# Can't get rid of Windows partition in Bootcamp



## jimmyj (May 29, 2006)

I was running Windows via Bootcamp on my Macbook Pro, but deleted it a while ago. For the past few months, I've simply dealt with this, but I'm fed up. 

What happens is this: Whenever I start up my computer, it automatically goes the the black Windows screen that says, "No bootable device - - insert installer disc and press any key." (Not exact words, but similar). In order to avoid this, I hold down the option key during startup, which takes me to the screen where you select which partition to run. The only option available is "Macintosh HD" which, of course, is the one I want. So I select it and everything loads up fine. 

When I got rid of the Windows partition, I did it via Disk Utility - I can't remember exactly, but I'm fairly sure I repartitioned the Mac drive to cover the Windows section. Or, I simply selected the drive in the left-hand column and deleted it. 

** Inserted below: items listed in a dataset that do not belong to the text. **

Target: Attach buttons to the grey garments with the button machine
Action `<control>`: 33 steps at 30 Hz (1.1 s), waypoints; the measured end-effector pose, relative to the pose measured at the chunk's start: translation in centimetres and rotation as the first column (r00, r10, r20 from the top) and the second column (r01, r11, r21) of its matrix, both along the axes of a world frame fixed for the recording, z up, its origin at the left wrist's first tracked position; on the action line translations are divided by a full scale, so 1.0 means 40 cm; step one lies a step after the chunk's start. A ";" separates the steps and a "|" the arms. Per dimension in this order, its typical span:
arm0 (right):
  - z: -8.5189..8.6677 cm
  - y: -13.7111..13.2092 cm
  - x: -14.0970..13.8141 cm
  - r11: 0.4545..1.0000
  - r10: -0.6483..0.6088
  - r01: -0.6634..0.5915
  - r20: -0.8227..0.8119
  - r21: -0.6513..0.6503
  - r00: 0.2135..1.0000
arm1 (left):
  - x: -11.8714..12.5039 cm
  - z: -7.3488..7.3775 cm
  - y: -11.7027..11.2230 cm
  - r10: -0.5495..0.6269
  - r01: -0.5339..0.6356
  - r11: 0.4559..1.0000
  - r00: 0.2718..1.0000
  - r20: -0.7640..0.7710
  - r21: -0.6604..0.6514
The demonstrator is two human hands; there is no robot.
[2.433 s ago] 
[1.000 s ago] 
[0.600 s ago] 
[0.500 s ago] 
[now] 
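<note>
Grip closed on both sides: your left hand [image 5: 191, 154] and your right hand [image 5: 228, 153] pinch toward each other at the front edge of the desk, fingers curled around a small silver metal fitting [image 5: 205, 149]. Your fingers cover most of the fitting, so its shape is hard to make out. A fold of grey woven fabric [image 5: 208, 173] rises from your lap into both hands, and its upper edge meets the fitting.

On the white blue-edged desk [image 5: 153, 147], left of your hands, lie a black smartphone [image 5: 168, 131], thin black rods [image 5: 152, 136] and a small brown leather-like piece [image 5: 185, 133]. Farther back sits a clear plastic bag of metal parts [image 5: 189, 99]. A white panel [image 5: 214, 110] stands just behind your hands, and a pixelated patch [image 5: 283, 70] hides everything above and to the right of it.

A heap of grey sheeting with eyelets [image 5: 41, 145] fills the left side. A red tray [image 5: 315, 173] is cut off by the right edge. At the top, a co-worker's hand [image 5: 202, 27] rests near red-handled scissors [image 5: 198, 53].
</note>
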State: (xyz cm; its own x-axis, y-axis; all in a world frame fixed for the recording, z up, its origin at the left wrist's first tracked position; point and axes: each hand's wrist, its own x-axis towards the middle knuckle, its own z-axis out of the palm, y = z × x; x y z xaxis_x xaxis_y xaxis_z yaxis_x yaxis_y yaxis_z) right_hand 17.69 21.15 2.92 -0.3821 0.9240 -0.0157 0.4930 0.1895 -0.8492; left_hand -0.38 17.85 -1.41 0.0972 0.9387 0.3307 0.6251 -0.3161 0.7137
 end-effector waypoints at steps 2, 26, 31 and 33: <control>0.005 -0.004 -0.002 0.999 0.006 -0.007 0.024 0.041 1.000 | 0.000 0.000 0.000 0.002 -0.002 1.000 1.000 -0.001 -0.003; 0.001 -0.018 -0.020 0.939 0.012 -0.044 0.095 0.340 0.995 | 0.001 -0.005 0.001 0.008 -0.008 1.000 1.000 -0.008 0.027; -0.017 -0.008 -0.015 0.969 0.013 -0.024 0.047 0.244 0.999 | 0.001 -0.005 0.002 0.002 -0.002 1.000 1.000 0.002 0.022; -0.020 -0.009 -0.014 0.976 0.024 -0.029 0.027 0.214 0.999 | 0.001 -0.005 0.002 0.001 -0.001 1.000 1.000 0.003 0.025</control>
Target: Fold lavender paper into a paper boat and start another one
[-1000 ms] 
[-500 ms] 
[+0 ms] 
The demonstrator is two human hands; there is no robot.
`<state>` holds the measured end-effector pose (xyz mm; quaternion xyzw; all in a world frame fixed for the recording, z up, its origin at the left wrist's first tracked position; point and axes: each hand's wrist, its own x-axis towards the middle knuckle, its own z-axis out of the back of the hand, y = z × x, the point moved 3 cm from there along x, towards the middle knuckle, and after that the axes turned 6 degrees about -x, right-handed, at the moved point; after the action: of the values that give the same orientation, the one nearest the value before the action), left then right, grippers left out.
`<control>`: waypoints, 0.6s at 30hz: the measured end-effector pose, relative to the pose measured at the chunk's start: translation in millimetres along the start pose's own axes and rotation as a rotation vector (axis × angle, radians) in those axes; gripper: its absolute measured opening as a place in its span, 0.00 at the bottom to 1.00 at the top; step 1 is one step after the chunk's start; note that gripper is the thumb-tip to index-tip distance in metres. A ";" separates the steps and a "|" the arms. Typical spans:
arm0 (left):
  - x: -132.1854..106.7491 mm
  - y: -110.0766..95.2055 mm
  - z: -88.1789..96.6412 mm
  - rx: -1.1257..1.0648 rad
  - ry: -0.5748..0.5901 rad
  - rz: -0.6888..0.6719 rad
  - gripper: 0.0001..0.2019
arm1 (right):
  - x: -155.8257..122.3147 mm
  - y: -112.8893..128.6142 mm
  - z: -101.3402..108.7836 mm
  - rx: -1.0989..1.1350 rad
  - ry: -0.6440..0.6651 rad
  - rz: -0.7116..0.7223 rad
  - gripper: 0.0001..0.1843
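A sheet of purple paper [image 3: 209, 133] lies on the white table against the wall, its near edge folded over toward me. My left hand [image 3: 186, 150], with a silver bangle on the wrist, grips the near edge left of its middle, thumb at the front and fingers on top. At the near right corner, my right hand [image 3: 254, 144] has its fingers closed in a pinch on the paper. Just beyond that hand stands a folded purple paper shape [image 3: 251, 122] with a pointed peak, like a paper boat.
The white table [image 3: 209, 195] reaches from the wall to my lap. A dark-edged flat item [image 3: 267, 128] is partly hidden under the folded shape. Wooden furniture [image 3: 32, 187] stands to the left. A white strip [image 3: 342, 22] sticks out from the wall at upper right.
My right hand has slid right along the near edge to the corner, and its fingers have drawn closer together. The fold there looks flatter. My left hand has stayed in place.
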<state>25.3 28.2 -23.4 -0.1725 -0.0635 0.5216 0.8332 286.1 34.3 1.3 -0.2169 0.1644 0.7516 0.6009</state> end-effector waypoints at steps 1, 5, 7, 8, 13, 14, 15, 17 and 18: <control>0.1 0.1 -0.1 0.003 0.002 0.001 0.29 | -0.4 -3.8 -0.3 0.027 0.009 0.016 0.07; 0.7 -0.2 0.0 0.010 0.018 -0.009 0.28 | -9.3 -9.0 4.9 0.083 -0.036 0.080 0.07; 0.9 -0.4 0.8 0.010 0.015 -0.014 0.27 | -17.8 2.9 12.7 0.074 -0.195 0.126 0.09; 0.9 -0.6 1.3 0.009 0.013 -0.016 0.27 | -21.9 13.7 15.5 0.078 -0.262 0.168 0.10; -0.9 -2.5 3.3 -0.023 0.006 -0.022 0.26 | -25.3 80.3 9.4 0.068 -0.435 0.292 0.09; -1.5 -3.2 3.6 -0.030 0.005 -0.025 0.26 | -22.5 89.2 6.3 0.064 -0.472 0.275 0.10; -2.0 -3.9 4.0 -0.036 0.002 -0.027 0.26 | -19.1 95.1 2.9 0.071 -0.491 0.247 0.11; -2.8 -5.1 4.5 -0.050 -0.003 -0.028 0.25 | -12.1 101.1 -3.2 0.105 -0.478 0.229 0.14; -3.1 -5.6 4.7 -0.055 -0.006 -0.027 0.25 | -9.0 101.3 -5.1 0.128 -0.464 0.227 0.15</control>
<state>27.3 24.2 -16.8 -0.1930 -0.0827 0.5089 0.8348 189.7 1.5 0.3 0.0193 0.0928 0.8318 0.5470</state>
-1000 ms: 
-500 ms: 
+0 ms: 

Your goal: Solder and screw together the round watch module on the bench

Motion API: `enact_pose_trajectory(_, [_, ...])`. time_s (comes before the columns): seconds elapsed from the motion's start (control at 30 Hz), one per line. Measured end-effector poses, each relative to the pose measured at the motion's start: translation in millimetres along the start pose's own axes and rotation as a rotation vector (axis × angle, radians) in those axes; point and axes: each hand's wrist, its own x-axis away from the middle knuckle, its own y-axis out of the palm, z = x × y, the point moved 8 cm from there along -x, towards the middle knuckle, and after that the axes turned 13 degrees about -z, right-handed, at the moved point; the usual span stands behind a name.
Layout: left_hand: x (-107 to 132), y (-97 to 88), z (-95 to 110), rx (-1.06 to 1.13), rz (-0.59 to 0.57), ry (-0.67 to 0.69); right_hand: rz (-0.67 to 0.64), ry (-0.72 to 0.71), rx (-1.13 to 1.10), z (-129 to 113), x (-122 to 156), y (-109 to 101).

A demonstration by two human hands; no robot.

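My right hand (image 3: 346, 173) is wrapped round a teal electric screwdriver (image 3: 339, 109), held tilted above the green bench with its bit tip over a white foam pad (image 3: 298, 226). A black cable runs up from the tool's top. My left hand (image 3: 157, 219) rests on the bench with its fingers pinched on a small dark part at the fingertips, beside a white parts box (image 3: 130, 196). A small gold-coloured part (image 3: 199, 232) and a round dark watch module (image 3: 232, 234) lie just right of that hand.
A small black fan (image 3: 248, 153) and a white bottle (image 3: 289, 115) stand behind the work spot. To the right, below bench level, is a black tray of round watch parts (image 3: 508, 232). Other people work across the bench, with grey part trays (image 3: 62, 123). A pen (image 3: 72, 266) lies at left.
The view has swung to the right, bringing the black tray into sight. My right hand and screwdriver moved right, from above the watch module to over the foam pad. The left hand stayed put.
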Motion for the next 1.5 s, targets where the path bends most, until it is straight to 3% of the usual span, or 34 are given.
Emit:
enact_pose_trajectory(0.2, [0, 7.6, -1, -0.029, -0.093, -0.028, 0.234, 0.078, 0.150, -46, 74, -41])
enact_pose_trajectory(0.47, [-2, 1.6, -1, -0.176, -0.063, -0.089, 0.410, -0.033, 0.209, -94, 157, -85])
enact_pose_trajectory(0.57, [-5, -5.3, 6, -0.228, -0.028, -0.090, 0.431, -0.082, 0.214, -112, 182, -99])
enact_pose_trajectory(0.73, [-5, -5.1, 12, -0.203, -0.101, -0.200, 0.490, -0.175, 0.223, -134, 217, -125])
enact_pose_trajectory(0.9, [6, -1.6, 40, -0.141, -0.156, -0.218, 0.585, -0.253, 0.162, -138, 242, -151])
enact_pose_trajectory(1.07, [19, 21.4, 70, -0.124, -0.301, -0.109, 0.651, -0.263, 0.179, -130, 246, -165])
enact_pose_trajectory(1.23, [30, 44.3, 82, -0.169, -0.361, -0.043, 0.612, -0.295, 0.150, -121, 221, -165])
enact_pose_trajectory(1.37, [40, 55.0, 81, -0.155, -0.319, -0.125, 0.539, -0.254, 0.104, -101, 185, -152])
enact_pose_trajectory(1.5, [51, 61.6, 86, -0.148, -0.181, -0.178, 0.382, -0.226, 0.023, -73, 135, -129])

All the online tutorials that explain how to get rid of a Windows partition say to open Bootcamp and select "'Restore the startup disk to a single volume,' and then click Continue" or "Create or remove a Windows partition". But I don't have either of those options in Bootcamp. When I open it, there is the thing about the required software etc, but once I go past that, the window called "Create a partition for Windows" comes up, and I'm able to drag the line to change the amount of space and click partition, and when I do, the loading bar starts, but after a second an error comes up saying "The disk cannot be partitioned because some files cannot be moved". There is no mention of "Restore" or anything anywhere.


What can be done?

Any help is appreciated.


----------



## jimmyj (May 29, 2006)

Got it fixed!

System preferences -> Startup disk -> Mac HD....


----------